_EXERCISE BRIEF_. Each of the lines below must be written out exactly as shown.

_DATASET CONTENT_.
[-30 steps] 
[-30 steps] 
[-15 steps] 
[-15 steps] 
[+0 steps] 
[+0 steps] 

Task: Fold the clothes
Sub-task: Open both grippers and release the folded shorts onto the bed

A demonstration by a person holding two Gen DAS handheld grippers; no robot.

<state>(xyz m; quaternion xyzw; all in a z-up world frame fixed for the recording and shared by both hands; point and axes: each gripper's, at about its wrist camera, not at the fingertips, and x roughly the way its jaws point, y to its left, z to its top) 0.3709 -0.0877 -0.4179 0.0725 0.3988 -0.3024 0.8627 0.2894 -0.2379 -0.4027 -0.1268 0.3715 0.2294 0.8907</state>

_ANSWER_.
[-30 steps] 
[-30 steps] 
[-15 steps] 
[-15 steps] 
[+0 steps] 
[+0 steps] 

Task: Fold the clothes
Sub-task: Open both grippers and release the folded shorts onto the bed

A demonstration by a person holding two Gen DAS handheld grippers; no robot.

<state>(xyz m; quaternion xyzw; all in a z-up world frame fixed for the recording and shared by both hands; point and axes: each gripper's, at about its wrist camera, not at the fingertips, and x roughly the way its jaws point, y to its left, z to its top) 0.3709 -0.0877 -0.4179 0.0725 0.3988 -0.3024 0.8627 0.2894 -0.2379 -0.4027 -0.1268 0.3715 0.2294 0.8907</state>

This exercise is now complete.